Japan is unlikely to see its first IR open before 2026 and significant hurdles still need to be overcome both from an operational and legislative standpoint, according to panellists at the ASEAN Gaming Summit.
According to Jay Defibaugh, senior research analyst at CLSA Securities, the market has the potential to generate GGR of about $25 billion beyond 2030. His estimate is based on two urban IRs and 10 regional properties.
Spectrum Gaming Group Managing Director Fred Gushin put the likely size of the market at $30 billion to $35 billion in 10 to 15 years.
However, experts on the panel all warned that the potential of the market that the majority of global operators are now pushing to enter will ultimately depend on the regulations, which still have to be put into place.
The government has not said how many licenses it will issue in the first round, or specified a tax rate, which some fear may be high. There is also little clarity on the level of foreign ownership that will be permitted. These are all factors that will have a significant impact on market size and the appeal to foreign investors.
Daniel Cheng, senior VIP casinos, Asia, at Hard Rock International said he is hopeful there may be some detail from the government next week on just how many licenses the government will put out to tender.
“I agree that it will be a huge market if it is properly legislated,” Cheng said. “It’s very likely the rules and regulations might be tighter than Singapore.”
The appeal of the market comes from a large population base of about 127 million people, mostly middle class and with a large disposable income. They have also been shown to have a high propensity to gamble, given the size of the domestic pachinko industry. On top of that tourism numbers are strong.
However, Masahiro Terada, senior manager at the integrated resorts team at PWC Consulting, says that some may be overestimating the support the IRs will get from the local market at least in the initial years after IRs open.
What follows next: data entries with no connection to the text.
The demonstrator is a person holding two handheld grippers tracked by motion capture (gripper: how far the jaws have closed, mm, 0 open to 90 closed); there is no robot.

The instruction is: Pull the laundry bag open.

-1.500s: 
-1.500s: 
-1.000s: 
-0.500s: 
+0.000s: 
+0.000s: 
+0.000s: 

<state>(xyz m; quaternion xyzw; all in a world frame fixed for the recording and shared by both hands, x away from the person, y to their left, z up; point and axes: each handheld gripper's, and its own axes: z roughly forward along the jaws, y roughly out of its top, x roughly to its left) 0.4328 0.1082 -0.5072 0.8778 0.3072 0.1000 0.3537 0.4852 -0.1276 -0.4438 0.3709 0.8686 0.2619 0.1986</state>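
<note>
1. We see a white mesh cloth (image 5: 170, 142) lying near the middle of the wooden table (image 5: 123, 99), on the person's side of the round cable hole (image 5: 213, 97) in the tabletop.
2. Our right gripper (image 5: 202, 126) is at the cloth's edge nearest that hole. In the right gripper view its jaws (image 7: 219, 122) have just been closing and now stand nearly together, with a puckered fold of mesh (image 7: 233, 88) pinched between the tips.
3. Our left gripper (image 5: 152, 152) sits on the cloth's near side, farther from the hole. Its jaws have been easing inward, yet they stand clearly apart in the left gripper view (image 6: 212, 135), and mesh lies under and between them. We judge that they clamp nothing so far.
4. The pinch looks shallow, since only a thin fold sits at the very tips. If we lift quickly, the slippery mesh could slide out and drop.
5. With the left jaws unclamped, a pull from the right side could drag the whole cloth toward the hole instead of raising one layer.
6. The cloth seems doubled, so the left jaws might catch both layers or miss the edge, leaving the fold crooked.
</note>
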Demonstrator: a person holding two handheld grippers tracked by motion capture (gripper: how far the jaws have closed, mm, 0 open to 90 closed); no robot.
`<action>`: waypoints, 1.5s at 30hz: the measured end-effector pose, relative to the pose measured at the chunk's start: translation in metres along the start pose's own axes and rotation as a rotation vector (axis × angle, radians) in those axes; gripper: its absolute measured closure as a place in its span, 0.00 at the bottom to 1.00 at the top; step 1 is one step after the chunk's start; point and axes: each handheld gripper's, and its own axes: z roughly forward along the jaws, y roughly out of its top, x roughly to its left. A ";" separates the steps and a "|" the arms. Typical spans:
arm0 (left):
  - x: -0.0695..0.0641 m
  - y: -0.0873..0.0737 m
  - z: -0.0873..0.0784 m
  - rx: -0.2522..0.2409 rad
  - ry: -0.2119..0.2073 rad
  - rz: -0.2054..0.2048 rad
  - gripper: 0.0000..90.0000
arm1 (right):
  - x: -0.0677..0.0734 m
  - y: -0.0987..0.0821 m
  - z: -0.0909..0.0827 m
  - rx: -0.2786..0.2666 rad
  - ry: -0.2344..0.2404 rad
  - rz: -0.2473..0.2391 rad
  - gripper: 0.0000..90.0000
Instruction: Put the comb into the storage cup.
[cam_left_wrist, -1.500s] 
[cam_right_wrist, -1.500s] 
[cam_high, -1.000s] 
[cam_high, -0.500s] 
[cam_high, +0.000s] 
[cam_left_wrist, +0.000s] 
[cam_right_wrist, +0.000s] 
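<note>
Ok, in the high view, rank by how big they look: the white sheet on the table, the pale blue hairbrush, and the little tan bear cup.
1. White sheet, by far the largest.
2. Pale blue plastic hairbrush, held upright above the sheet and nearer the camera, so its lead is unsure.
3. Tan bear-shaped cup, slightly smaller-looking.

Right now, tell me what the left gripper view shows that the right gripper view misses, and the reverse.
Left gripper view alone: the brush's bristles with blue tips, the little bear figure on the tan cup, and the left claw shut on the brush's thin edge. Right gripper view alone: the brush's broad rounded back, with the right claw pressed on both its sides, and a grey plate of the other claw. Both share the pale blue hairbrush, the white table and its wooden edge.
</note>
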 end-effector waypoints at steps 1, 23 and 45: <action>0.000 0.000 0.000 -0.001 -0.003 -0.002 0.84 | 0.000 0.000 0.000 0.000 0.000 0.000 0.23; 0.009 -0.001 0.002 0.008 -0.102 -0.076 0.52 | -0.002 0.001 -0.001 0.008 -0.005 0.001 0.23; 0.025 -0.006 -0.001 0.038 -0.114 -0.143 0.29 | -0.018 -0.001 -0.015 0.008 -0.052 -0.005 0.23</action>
“The local market is not mature,” he told the panel. “In five to ten years, then the local market will expand.”
Among the operators seeking a license in Japan are Las Vegas Sands, MGM China, Wynn Resorts, Hard Rock, Caesars International, Melco Resorts & Entertainment, Galaxy Entertainment and Rush Street Gaming.
The IR operator will first be chosen by the local government in the area the resort will be built. The local government will then take that pitch to the central government in Tokyo who will make the final choice.
Panellists all agreed that the winning operator will need to have a strong and proven track record and impeccable reputation, though the need to work with a local partner may create issues.
“It’s going to be very interesting to see how it sorts itself out,” Gushin said, adding that historically, most partnerships in the gaming industry have not ended well. “It’s going to go to the company that thinks outside the box and provides the real wow factor.”